# Introduction to R

## Overview

R is one of the most widely used open source tool for statistical computing. It has a huge community support, and a large number of packages have been contributed by the community.

This Prac is aimed to teach the basics of R, which will serve as foundation for the future Pracs. The topics of R covered in this pracs include the following
* data structures
* filtering and data quality operations
* loops and conditional statements
* commonly used statistical functions
* basic plotting

## Instructions
<strong> This Prac is assessed, and the tasks are based on the demos taken during lab / lecture / tutorial and their materials. </strong>

Complete the tasks given. 
* <strong>Please note that your code will be re-executed on new dataset files during marking. The new dataset will have the same "Column Name" as that of the current dataset - but the order of the columns can be different. Also the rows, and number of rows will change. Your code should give the correct answer for the new datasets as well. <u>So please don't hard-code the answers / row indexes / column indexes.</u> To reference a column you can use the column names instead of column index.</strong>

* <strong>Make sure the R script submitted has no syntactical error, in which case a zero will be awarded for this Prac. Tutors will direct you on how to identify syntactical errors in your script.</strong>

Additional Note
* Variable names and strings are case-sensitive in R
* Use of any packages to achieve the objective is strictly prohibited - unless explicitly mentioned in the question to do so
* Any updates regarding the Pracs will be posted on <strong>Piazza</strong>
* Your code will be tested on Version 4.x.x of R

## Submission
After completing the tasks, download the notebook as an R file to your local system. This can be done by "File > Download as > R". Rename the downloaded R file with your "UQ Login-id" - for example, `s4477608.r`
* Upload the downloaded file to jupyter in the same folder as that of this notebook, that is, inside "Prac1" folder.
* Submit the downloaded file to BB

<strong> The R file uploaded to jupyter will be assessed automatically.
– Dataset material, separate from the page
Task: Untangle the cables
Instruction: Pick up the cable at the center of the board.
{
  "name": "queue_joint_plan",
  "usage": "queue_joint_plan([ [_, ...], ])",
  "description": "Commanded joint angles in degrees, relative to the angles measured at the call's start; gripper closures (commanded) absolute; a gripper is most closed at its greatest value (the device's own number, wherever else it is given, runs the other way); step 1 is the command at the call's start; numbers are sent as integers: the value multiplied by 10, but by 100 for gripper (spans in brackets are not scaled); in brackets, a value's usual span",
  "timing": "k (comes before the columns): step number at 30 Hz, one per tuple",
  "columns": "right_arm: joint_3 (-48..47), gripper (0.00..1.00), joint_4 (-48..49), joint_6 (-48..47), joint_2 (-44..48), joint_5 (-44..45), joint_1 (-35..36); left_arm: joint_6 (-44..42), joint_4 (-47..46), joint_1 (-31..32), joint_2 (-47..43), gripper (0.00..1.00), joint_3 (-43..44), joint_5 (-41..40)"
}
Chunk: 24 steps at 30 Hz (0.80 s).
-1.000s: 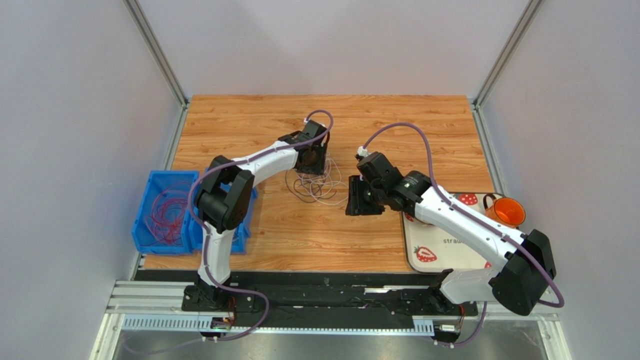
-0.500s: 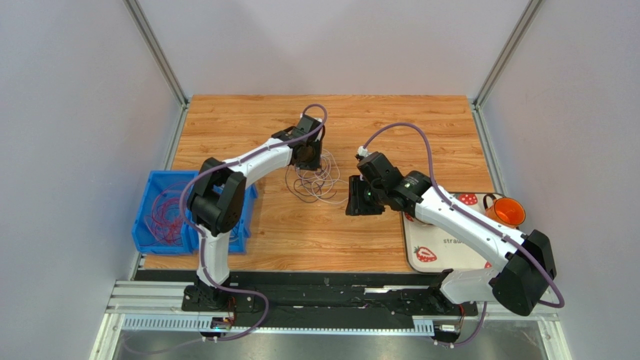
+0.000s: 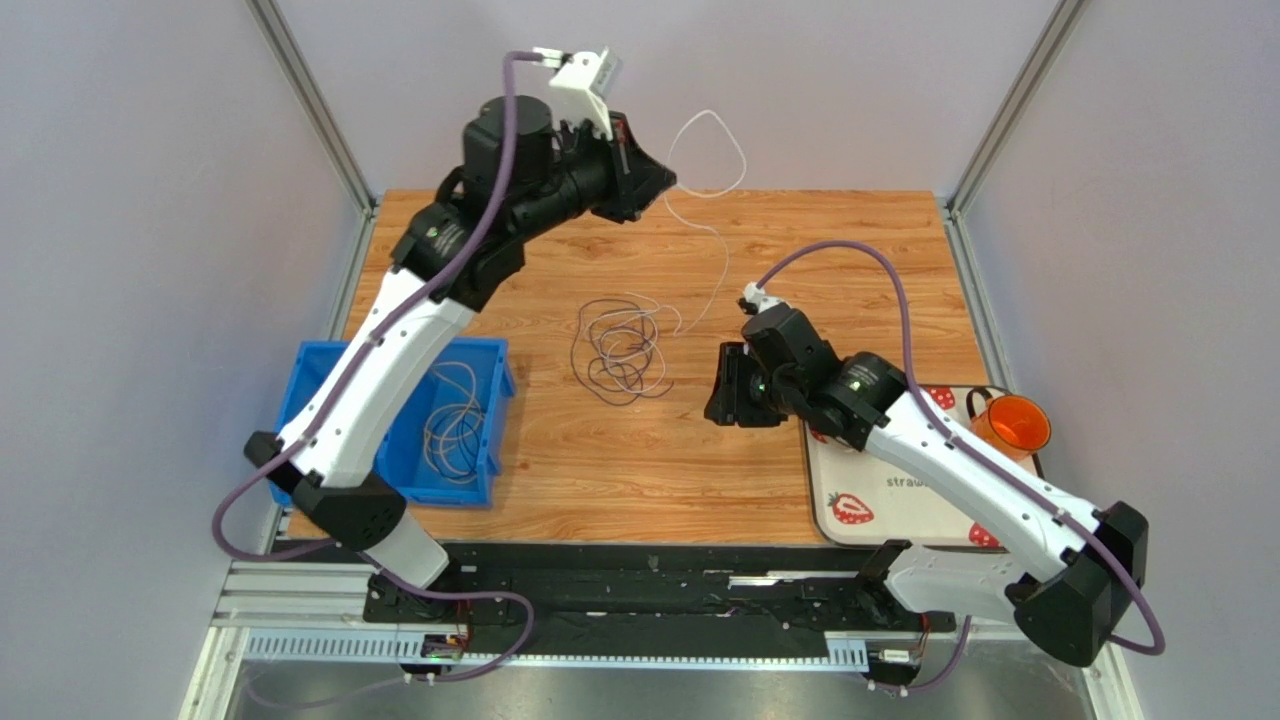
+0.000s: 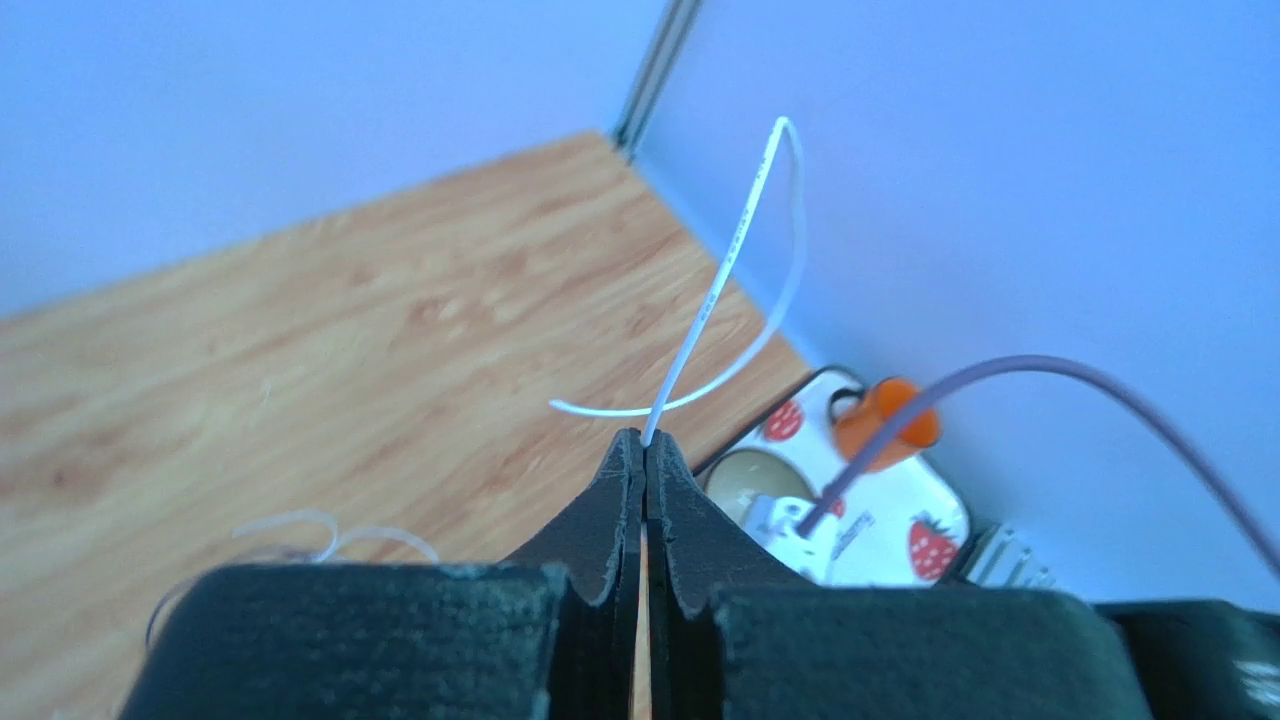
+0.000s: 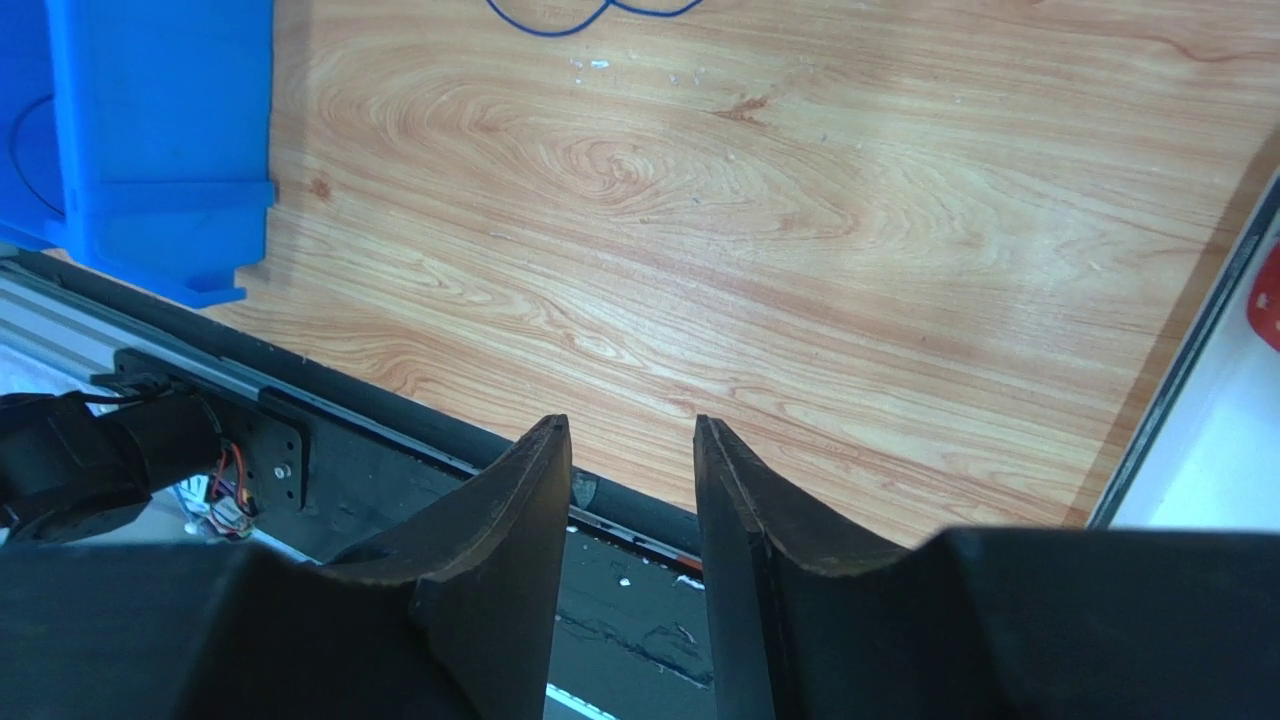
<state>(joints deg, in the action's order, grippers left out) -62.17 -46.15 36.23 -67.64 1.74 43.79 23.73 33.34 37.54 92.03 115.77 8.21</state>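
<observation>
**Left arm hoists white cable from the heap**

The left gripper (image 4: 646,450), low at the tangle half a second ago, is now raised high and pinches a white cable (image 4: 723,263) that trails down to the cable heap (image 3: 616,353). The right gripper (image 5: 631,450) hovers just beside the heap with its fingers apart. The strawberry mat (image 3: 887,503) reads "straw", the rest hidden. An orange cup (image 3: 1017,425) stands at its edge. A blue bin (image 3: 458,491) holds more cables.

The desk (image 3: 842,240) is light wood with a plain grain and a soft sheen. The blue bin (image 3: 451,495) is smooth, glossy plastic. The left end effector (image 4: 645,450) is matt black and finely grainy. The white cable (image 4: 727,263) has a smooth plastic sheath.
</observation>
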Motion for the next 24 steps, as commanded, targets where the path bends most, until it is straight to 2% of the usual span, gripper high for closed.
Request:
queue_joint_plan([
  [1,6,61,-6,24,56,45,-2,-29,-10,11,-45,100,25,12],
  [5,23,61,-14,34,101,64,-3,-32,22,11,-48,100,-13,-71],
  [9,42,61,-22,38,154,83,-3,-20,30,10,-62,100,-90,-104],
  [11,50,61,-29,40,182,99,-3,-19,30,10,-73,100,-92,-97],
  [13,54,59,-25,36,198,96,-4,-21,19,10,-87,100,-67,-87],
  [18,48,55,-18,26,205,95,-3,-22,40,10,-53,100,58,17],
  [20,45,55,-24,31,205,99,-3,-9,52,10,-48,100,51,11],
  [23,50,55,-31,40,212,101,-3,29,35,10,-75,100,-66,12],
  [24,55,55,-33,44,218,103,-3,61,15,10,-82,100,-161,19],
])
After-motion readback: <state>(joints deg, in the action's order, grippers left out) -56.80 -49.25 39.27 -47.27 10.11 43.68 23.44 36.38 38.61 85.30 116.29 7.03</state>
So, it is very important to upload the R file to the correct location in jupyter, with the correct name ( as mentioned above ) - failing to which 0 will be awarded for this Prac. </strong>

## 1. Data Quality 
Imported data would contain multiple inconsistencies and quality issues. The following tasks aims to provide an example of some of the inconsistencies and quality issues.


Data can be imported from multiple sources like CSV, JSON, Relational Database, and so on. We will be dealing with simple CSV files. Below is shown a Sample Task, and sample solution to import a csv file.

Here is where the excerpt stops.